Denis Coderre en tête, la CMM s'est associée à l'Office national de l'énergie. Ensemble, ils ont obligé Enbridge à écouter les maires concernés. Et ils ont élaboré 30 conditions, que l'Office a fini par imposer au promoteur, sine qua non. C'est rassurant.

Est-ce que les plans d'urgence, patrouilles terrestres, vérifications bimensuelles et autres inspections obligatoires seront suffisants ? Pas pour garantir le risque zéro, c'est sûr. Mais au moins, tout ça donne aux villes plus de pouvoir et de contrôle sur le pétrole qui traverse leur territoire qu'à l'heure actuelle. Que ce soit en train ou en bateau.

Saviez-vous, d'ailleurs, que le pétrole albertain fait parfois le tour de l'Amérique du Nord avant d'arriver à Montréal ? C'est TVA qui a dévoilé le curieux trajet qu'il emprunte à l'occasion depuis Fort McMurray : pipeline jusqu'au Texas, pétroliers qui remontent l'Atlantique, puis un croche par le fleuve pour atteindre la raffinerie Suncor...

Il faut donc se résigner, le pétrole trouvera son chemin jusqu'à nous. L'important est qu'il soit connu et fortement encadré par les communautés qu'il traverse, comme dans le cas de l'oléoduc 9B.

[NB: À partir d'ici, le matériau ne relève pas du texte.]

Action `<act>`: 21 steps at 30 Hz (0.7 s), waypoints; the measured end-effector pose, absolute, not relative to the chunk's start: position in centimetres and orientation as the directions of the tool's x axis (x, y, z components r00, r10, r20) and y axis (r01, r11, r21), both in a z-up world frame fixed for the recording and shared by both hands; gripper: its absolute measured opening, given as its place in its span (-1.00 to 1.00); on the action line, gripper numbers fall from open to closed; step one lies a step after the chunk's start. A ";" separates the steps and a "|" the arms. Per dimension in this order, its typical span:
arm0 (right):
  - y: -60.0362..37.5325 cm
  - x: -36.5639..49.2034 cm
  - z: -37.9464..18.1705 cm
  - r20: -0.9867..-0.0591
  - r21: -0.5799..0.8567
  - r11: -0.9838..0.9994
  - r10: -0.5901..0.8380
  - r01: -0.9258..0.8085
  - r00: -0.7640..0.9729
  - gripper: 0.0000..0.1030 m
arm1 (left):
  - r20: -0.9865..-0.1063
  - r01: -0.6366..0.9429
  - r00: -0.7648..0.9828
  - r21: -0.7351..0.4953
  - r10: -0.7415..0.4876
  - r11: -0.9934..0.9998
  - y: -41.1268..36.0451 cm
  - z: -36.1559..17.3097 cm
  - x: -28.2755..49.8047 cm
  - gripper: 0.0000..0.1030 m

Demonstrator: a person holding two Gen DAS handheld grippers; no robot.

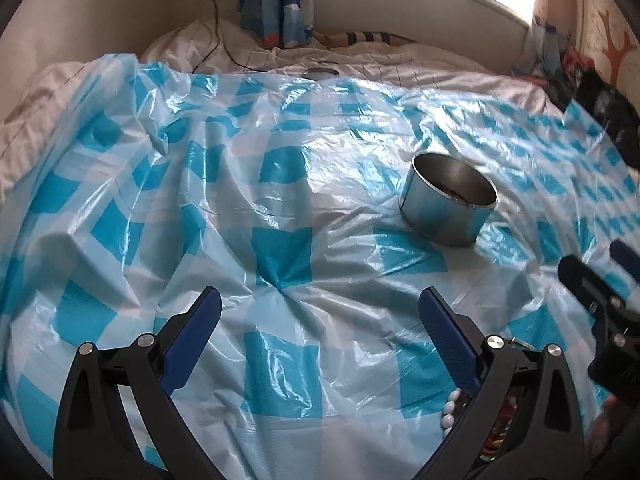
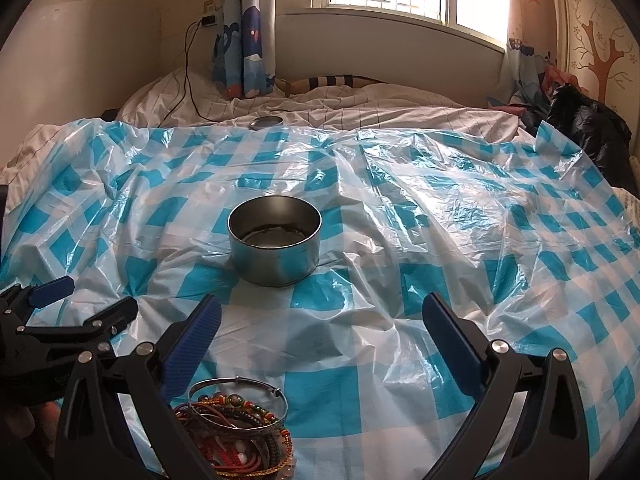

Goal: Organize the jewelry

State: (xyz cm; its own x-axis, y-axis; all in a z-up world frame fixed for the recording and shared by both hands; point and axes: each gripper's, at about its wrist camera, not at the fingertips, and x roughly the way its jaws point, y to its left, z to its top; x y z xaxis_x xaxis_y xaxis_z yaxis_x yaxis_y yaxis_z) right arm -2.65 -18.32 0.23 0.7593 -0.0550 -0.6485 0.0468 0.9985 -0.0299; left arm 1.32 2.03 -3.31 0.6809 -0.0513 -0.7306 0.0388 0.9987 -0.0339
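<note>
A round metal tin [image 2: 275,240] stands open on the blue-and-white checked plastic sheet [image 2: 400,208], ahead of both grippers; it shows at the right of the left wrist view as the tin [image 1: 448,200]. A pile of bracelets and bangles [image 2: 238,424] lies at the near edge, just below my right gripper's left finger. In the left wrist view white beads of the pile [image 1: 450,408] peek out behind the right finger. My left gripper [image 1: 320,312] is open over bare sheet. My right gripper [image 2: 320,316] is open too, with nothing between its fingers.
The tin's lid [image 2: 266,122] lies at the far edge of the sheet on the white bedding. A charger cable [image 2: 188,80] runs down from the wall socket. Dark clothes [image 2: 584,120] are heaped at the far right by the wall. The bedding rises in folds at the left.
</note>
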 end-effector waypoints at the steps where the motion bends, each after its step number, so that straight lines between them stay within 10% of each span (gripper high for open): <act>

Il y a donc des moments pour négocier... et il y a des moments pour dire non, par principe. Parce qu'on ne peut tout accepter au nom des « retombées économiques ». Parce que l'expression « développement durable » comporte deux mots. Et surtout, parce que le tracé du pipeline Énergie Est va à l'encontre de tout ce que prône la région depuis quatre ans.